Sunday, July 21, 2019
Leaving Unlimited?! Thoughts on going wide...
After a couple years of being exclusive with Amazon's Kindle Unlimited program -also known as Select- I've started to remove my books. Some have already come out. The rest will expire over the next few weeks. If you're a subscriber and haven't read any of my books, now is the time. If you have no idea what I'm talking about, here's a paragraph from their website describing the program:
"Kindle Unlimited is a subscription program for readers that allows them to read as many books as they want. The Kindle Owners' Lending Library is a collection of books that Amazon Prime members who own a Kindle can choose one book from each month with no due dates. When you enroll in KDP Select, your books are automatically included in both programs. Your books will still be available for anyone to buy in the Kindle Store, and you'll continue to earn royalties from those sales like you do today"
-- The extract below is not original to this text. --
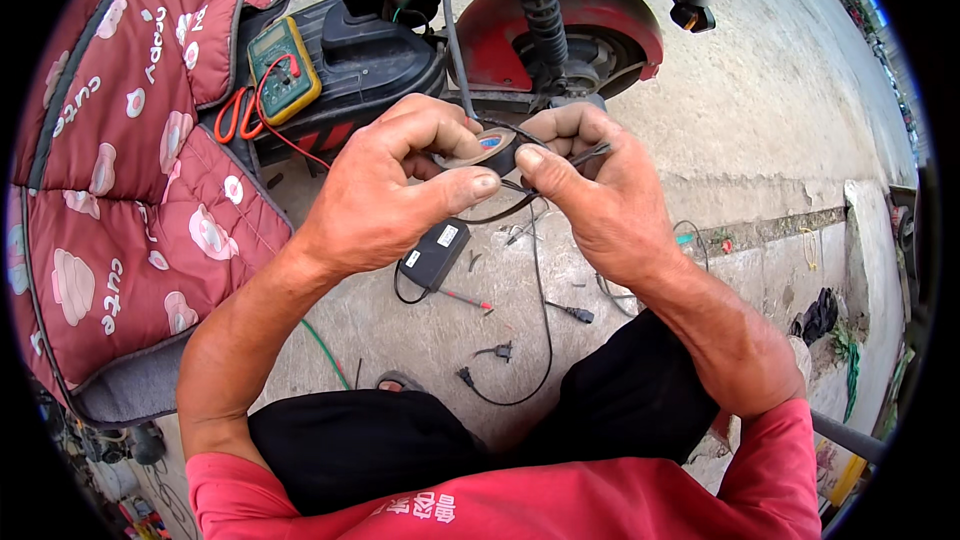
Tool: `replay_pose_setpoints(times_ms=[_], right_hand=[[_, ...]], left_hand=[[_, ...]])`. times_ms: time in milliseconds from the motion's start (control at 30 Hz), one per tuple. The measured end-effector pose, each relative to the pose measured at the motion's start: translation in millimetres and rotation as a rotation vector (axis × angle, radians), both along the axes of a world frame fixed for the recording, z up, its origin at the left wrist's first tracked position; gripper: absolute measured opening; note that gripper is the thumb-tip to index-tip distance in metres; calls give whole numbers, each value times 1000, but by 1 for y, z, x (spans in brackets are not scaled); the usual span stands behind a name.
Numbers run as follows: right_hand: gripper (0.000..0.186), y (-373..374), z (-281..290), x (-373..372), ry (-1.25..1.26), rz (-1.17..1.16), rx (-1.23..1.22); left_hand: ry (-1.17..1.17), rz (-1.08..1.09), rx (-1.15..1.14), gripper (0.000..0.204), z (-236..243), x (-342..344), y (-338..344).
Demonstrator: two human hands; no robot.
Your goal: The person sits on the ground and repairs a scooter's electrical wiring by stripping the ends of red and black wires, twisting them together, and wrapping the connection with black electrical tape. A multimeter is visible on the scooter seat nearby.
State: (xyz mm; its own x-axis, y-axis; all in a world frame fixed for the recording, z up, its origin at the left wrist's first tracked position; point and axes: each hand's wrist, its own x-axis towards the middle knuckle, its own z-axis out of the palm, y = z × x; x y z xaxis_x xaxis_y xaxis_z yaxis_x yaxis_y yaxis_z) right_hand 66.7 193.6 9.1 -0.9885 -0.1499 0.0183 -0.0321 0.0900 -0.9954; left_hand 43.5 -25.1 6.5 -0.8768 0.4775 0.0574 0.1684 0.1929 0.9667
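In front of the electric scooter, my two hands come together at chest height. My left hand (390, 185) is closed around a roll of black electrical tape (503, 158), its fingers at the roll's near side and hole. Between thumb and fingers, my right hand (605, 195) pinches a thin black cable (500, 214), whose end sticks out past the index finger. The right thumb tip lies against or very close to the tape roll. Whether tape is stuck to the cable is hidden by the fingers. A grey cable (452, 30) runs down from the scooter to behind my hands.
The scooter's red rear wheel (640, 35) and shock absorber (541, 15) stand ahead. A multimeter (284, 70) with red leads rests on the footboard. At left hangs a padded red cover (130, 210). A black charger (434, 254), a test probe (468, 299) and a plug (574, 314) lie on the concrete.
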Motion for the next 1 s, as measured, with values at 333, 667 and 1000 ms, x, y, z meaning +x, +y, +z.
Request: replay_pose_setpoints(times_ms=[333,667,1000], right_hand=[[25,-3,1,-1,21,-28,-52],[38,3,-4,-9,-203,11,-132],[63,6,0,-10,-268,135,-94]], left_hand=[[-130,224,113,52,-4,1,19],[-9,169,132,34,-21,-2,16],[59,66,142,40,-24,2,13]])
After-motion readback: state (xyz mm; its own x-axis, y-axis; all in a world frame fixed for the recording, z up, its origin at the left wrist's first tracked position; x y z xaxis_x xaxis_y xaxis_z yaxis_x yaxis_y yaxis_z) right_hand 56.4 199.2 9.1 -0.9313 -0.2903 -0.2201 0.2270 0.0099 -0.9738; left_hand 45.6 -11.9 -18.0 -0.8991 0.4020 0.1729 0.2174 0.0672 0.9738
So, if you have a monthly subscription to Amazon's free ebooks, you have Unlimited, and if you just have Prime, you have access to the library. With Unlimited, you get to download all the freebies you want from authors like me, who then get paid a little less than half a cent per page that you read.
So why would I leave? Well, that half a cent thing for one . Depending on the book's price, authors can lose a LOT of money in that program. They're also forced into exclusivity, meaning no sales from B&N, Kobo, or anywhere else. Sometimes that exclusivity pays off, sometimes it doesnt. My sales have been lagging for two years -about as long as I've been in KU- and while the extra money I've earned from borrows has helped to make up the difference in the past, they don't anymore. I can only assume this has to do with Amazon's "tweaking" of their algorithms.
I've noticed recently that Amazon's system is working tirelessly to push my books off the charts. If I run a promotion, or get a little boost in sales for some other reason, the improvement in rank disappears almost immediately. It seems that no matter what I do or how much readers enjoy my books, Amazon is constantly trying to force me off the charts. When my rank gets worse, sales lag because my books aren't visible to new buyers. And thus begins the death spiral.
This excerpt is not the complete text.